[Data entries]
• • • • •

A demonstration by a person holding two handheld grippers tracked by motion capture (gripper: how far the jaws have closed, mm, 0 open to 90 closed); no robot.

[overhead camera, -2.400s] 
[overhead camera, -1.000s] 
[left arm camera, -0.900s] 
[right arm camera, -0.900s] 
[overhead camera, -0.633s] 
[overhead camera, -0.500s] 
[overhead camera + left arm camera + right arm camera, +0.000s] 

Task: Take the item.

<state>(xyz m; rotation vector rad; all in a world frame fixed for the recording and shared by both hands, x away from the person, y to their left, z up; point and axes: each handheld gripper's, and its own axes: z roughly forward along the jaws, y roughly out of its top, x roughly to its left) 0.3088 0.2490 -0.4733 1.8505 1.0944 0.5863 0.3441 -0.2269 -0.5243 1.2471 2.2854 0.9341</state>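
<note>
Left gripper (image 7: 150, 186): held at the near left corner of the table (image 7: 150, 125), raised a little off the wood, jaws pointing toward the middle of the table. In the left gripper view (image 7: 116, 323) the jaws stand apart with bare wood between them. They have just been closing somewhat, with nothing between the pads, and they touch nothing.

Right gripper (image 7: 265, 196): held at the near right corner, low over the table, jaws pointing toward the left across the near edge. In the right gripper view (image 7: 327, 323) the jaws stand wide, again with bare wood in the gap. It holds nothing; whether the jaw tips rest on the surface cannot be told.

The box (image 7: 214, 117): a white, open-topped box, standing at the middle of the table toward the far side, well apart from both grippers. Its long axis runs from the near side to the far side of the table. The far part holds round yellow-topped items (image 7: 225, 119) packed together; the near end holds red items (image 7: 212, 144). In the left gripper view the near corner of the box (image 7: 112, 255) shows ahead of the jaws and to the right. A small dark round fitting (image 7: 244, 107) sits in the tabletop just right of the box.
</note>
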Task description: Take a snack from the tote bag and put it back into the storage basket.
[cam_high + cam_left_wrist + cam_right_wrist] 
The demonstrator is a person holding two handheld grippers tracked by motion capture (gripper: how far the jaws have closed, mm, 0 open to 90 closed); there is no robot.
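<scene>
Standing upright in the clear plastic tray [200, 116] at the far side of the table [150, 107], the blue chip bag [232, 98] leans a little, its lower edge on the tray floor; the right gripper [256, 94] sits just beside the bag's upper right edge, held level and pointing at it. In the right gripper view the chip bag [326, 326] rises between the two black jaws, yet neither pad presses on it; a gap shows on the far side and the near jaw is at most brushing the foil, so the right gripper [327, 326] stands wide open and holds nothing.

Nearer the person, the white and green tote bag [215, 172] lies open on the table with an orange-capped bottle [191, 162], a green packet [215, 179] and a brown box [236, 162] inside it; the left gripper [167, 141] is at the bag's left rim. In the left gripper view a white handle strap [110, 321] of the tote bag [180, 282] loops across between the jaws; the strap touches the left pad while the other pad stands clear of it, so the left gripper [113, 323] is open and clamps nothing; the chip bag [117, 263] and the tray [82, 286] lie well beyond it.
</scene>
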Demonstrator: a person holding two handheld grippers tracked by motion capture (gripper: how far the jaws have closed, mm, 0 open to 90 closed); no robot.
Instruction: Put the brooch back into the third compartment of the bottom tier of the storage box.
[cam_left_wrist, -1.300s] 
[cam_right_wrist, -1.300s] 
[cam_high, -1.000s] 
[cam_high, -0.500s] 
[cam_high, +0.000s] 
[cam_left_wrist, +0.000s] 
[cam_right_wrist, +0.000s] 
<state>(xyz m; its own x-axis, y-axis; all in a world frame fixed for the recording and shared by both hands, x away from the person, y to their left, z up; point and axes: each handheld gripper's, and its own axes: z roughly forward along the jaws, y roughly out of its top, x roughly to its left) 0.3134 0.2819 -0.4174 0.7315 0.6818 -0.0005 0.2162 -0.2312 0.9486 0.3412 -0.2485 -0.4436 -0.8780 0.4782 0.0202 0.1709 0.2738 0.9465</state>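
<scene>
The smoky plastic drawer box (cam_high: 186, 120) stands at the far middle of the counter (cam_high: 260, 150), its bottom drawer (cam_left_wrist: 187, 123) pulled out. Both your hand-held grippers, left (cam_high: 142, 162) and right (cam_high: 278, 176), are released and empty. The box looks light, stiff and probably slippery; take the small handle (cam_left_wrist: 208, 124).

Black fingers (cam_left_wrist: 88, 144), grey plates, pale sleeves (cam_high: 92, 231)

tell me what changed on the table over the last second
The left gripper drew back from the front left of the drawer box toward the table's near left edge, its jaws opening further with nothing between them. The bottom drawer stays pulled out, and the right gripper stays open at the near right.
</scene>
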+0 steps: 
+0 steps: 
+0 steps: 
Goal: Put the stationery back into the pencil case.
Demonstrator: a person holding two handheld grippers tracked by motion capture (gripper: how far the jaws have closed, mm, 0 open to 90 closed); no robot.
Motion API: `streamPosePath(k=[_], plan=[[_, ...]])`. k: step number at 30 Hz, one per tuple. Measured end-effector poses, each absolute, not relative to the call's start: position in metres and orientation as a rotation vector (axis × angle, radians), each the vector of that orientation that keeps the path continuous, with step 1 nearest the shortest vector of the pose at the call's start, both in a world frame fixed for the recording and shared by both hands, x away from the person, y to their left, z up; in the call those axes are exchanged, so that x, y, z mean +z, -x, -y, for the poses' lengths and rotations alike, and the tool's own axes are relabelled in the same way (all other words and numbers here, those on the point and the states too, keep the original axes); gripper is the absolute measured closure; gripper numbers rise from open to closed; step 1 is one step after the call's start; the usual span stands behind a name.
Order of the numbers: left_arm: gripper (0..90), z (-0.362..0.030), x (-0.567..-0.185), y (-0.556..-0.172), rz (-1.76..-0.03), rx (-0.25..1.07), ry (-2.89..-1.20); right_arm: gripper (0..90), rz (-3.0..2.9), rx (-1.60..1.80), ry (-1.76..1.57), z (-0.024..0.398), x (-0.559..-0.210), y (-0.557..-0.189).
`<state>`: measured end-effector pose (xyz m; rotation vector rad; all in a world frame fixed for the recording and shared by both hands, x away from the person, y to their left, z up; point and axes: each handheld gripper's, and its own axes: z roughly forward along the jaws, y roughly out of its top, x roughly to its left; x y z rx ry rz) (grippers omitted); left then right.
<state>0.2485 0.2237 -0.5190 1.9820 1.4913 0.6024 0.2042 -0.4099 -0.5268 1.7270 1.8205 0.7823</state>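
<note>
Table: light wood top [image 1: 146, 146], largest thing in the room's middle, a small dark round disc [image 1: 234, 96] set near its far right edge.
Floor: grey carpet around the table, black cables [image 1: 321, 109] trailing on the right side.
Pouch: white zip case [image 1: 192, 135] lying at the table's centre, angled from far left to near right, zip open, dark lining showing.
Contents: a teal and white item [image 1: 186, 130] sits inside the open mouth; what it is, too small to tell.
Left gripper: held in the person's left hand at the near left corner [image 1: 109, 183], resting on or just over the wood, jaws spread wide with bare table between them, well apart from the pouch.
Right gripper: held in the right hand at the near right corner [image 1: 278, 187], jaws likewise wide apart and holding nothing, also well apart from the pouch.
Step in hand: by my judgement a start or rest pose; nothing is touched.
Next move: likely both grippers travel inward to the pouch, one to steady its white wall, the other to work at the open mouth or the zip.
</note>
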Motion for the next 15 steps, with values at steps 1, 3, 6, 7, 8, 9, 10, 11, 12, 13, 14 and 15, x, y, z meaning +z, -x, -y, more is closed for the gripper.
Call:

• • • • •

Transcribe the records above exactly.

A demonstration by a person holding two handheld grippers tracked by motion capture (gripper: how far the jaws have closed, mm, 0 open to 90 closed); no robot.

[overhead camera, -2.400s] 
[overhead camera, -1.000s] 
[left arm camera, -0.900s] 
[right arm camera, -0.900s] 
[overhead camera, -0.633s] 
[overhead camera, -0.500s] 
[overhead camera + left arm camera + right arm camera, +0.000s] 

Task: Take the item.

<state>(xyz m; rotation vector rad; all in a world frame fixed for the recording and shared by both hands, x away from the person, y to their left, z up; point and axes: each handheld gripper's, and its own axes: z roughly forward along the jaws, y roughly out of its top, x roughly to its left) 0.3088 0.2490 -0.4733 1.8505 1.0944 0.5863 0.3441 -0.2269 -0.5243 1.2471 2.2854 0.9341</state>
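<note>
Left gripper (image 7: 150, 186): held at the near left corner of the table (image 7: 150, 125), raised a little off the wood, jaws pointing toward the middle of the table. In the left gripper view (image 7: 116, 323) the jaws stand apart with bare wood between them. They have just been closing somewhat, with nothing between the pads, and they touch nothing.

Right gripper (image 7: 265, 196): held at the near right corner, low over the table, jaws pointing toward the left across the near edge. In the right gripper view (image 7: 327, 323) the jaws stand wide, again with bare wood in the gap. It holds nothing; whether the jaw tips rest on the surface cannot be told.

The box (image 7: 214, 117): a white, open-topped box, standing at the middle of the table toward the far side, well apart from both grippers. Its long axis runs from the near side to the far side of the table. The far part holds round yellow-topped items (image 7: 225, 119) packed together; the near end holds red items (image 7: 212, 144). In the left gripper view the near corner of the box (image 7: 112, 255) shows ahead of the jaws and to the right. A small dark round fitting (image 7: 244, 107) sits in the tabletop just right of the box.
</note>
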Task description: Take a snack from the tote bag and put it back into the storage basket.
[cam_high + cam_left_wrist + cam_right_wrist] 
The demonstrator is a person holding two handheld grippers tracked by motion capture (gripper: how far the jaws have closed, mm, 0 open to 90 closed); there is no robot.
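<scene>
Standing upright in the clear plastic tray [200, 116] at the far side of the table [150, 107], the blue chip bag [232, 98] leans a little, its lower edge on the tray floor; the right gripper [256, 94] sits just beside the bag's upper right edge, held level and pointing at it. In the right gripper view the chip bag [326, 326] rises between the two black jaws, yet neither pad presses on it; a gap shows on the far side and the near jaw is at most brushing the foil, so the right gripper [327, 326] stands wide open and holds nothing.

Nearer the person, the white and green tote bag [215, 172] lies open on the table with an orange-capped bottle [191, 162], a green packet [215, 179] and a brown box [236, 162] inside it; the left gripper [167, 141] is at the bag's left rim. In the left gripper view a white handle strap [110, 321] of the tote bag [180, 282] loops across between the jaws; the strap touches the left pad while the other pad stands clear of it, so the left gripper [113, 323] is open and clamps nothing; the chip bag [117, 263] and the tray [82, 286] lie well beyond it.
</scene>
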Demonstrator: a person holding two handheld grippers tracked by motion capture (gripper: how far the jaws have closed, mm, 0 open to 90 closed); no robot.
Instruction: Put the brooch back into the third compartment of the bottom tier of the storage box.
[cam_left_wrist, -1.300s] 
[cam_right_wrist, -1.300s] 
[cam_high, -1.000s] 
[cam_high, -0.500s] 
[cam_high, +0.000s] 
[cam_left_wrist, +0.000s] 
[cam_right_wrist, +0.000s] 
<state>(xyz m; its own x-axis, y-axis; all in a world frame fixed for the recording and shared by both hands, x away from the person, y to their left, z up; point and axes: each handheld gripper's, and its own axes: z roughly forward along the jaws, y roughly out of its top, x roughly to its left) 0.3134 0.2819 -0.4174 0.7315 0.6818 -0.0005 0.2162 -0.2312 0.9486 0.3412 -0.2485 -0.4436 -0.8780 0.4782 0.0202 0.1709 0.2738 0.9465</state>
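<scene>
The smoky plastic drawer box (cam_high: 186, 120) stands at the far middle of the counter (cam_high: 260, 150), its bottom drawer (cam_left_wrist: 187, 123) pulled out. Both your hand-held grippers, left (cam_high: 142, 162) and right (cam_high: 278, 176), are released and empty. The box looks light, stiff and probably slippery; take the small handle (cam_left_wrist: 208, 124).

Black fingers (cam_left_wrist: 88, 144), grey plates, pale sleeves (cam_high: 92, 231)

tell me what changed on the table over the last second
The left gripper drew back from the front left of the drawer box toward the table's near left edge, its jaws opening further with nothing between them. The bottom drawer stays pulled out, and the right gripper stays open at the near right.
</scene>
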+0 steps: 
+0 steps: 
+0 steps: 
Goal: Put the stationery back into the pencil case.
Demonstrator: a person holding two handheld grippers tracked by motion capture (gripper: how far the jaws have closed, mm, 0 open to 90 closed); no robot.
Motion API: `streamPosePath(k=[_], plan=[[_, ...]])`. k: step number at 30 Hz, one per tuple. Measured end-effector poses, each absolute, not relative to the call's start: position in metres and orientation as a rotation vector (axis × angle, radians), each the vector of that orientation that keeps the path continuous, with step 1 nearest the shortest vector of the pose at the call's start, both in a world frame fixed for the recording and shared by both hands, x away from the person, y to their left, z up; in the call those axes are exchanged, so that x, y, z mean +z, -x, -y, for the poses' lengths and rotations alike, and the tool's own axes are relabelled in the same way (all other words and numbers here, those on the point and the states too, keep the original axes); gripper is the absolute measured closure; gripper numbers rise from open to closed; step 1 is one step after the call's start; the usual span stands behind a name.
Order of the numbers: left_arm: gripper (0..90), z (-0.362..0.030), x (-0.567..-0.185), y (-0.556..-0.172), rz (-1.76..-0.03), rx (-0.25..1.07), ry (-2.89..-1.20); right_arm: gripper (0..90), rz (-3.0..2.9), rx (-1.60..1.80), ry (-1.76..1.57), z (-0.024..0.398), x (-0.559..-0.210), y (-0.557..-0.189).
`<state>`: measured end-effector pose (xyz m; rotation vector rad; all in a world frame fixed for the recording and shared by both hands, x away from the person, y to their left, z up; point and axes: each handheld gripper's, and its own axes: z roughly forward along the jaws, y roughly out of its top, x roughly to its left; x y z rx ry rz) (grippers omitted); left then right.
<state>0.2485 0.2237 -0.5190 1.9820 1.4913 0.6024 0.2042 -0.4099 -0.5268 1.7270 1.8205 0.7823</state>
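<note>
Table: light wood top [image 1: 146, 146], largest thing in the room's middle, a small dark round disc [image 1: 234, 96] set near its far right edge.
Floor: grey carpet around the table, black cables [image 1: 321, 109] trailing on the right side.
Pouch: white zip case [image 1: 192, 135] lying at the table's centre, angled from far left to near right, zip open, dark lining showing.
Contents: a teal and white item [image 1: 186, 130] sits inside the open mouth; what it is, too small to tell.
Left gripper: held in the person's left hand at the near left corner [image 1: 109, 183], resting on or just over the wood, jaws spread wide with bare table between them, well apart from the pouch.
Right gripper: held in the right hand at the near right corner [image 1: 278, 187], jaws likewise wide apart and holding nothing, also well apart from the pouch.
Step in hand: by my judgement a start or rest pose; nothing is touched.
Next move: likely both grippers travel inward to the pouch, one to steady its white wall, the other to work at the open mouth or the zip.
</note>
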Motion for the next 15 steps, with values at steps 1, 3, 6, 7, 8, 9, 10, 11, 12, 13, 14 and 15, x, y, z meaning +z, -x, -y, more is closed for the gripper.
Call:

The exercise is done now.